[Data below]:
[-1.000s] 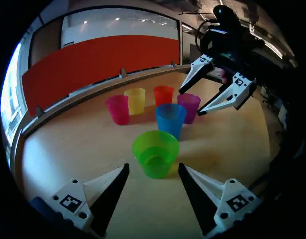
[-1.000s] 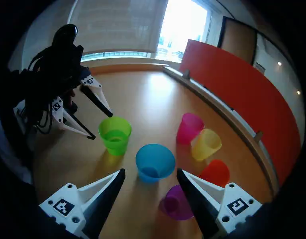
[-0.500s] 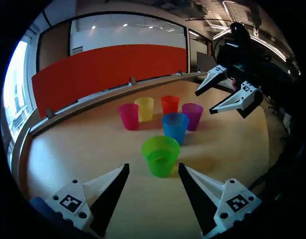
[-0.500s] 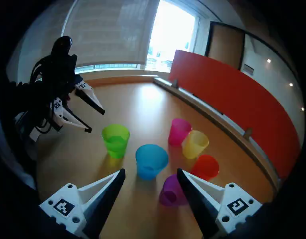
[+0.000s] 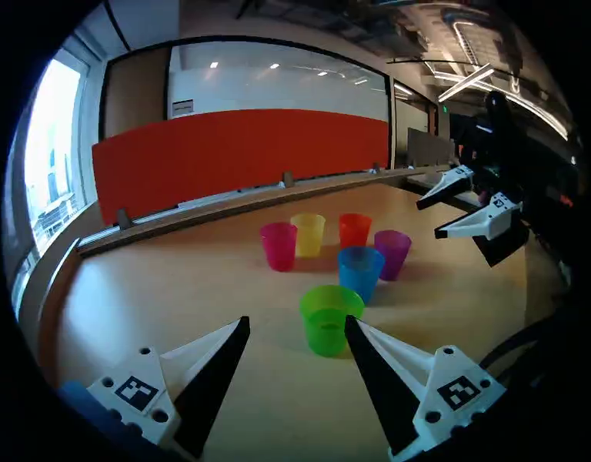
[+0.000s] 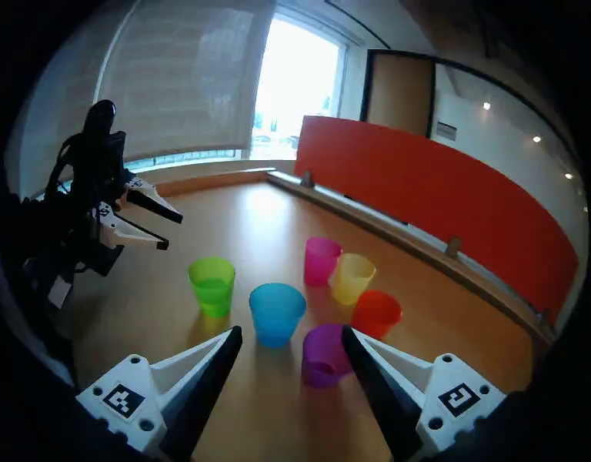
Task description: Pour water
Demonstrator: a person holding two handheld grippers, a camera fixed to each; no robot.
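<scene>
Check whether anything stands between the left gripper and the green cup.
Nothing visible does. The green cup stands just ahead of the open left gripper, slightly right of its centre line, with only bare table between them. The blue cup stands beyond it.

Left gripper view: six cups stood on table (image 5: 141, 308). Front cup (image 5: 326, 323) was just ahead of left gripper (image 5: 296, 317); second cup (image 5: 361, 271) behind it, slightly R. Farther back ran a row: L-end cup (image 5: 278, 245), mid-L cup (image 5: 308, 233), mid-R cup (image 5: 355, 229), R-end cup (image 5: 392, 252) just beside second cup. Right gripper (image 5: 428, 221) hung far R, apart from cups. Partition (image 5: 242, 154) stood behind table.
</scene>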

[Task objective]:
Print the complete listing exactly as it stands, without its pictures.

[Your response]:
[-1.000s] 
[-1.000s] 
[-0.500s] 
[-0.500s] 
[+0.000s] 
[+0.000s] 
Task description: Pour water
Demonstrator: a person holding two handheld grippers, a camera fixed to each; no robot.
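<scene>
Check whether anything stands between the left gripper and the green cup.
Nothing visible does. The green cup stands just ahead of the open left gripper, slightly right of its centre line, with only bare table between them. The blue cup stands beyond it.

Left gripper view: six cups stood on table (image 5: 141, 308). Front cup (image 5: 326, 323) was just ahead of left gripper (image 5: 296, 317); second cup (image 5: 361, 271) behind it, slightly R. Farther back ran a row: L-end cup (image 5: 278, 245), mid-L cup (image 5: 308, 233), mid-R cup (image 5: 355, 229), R-end cup (image 5: 392, 252) just beside second cup. Right gripper (image 5: 428, 221) hung far R, apart from cups. Partition (image 5: 242, 154) stood behind table.
</scene>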

This response is complete, and nothing else is pending.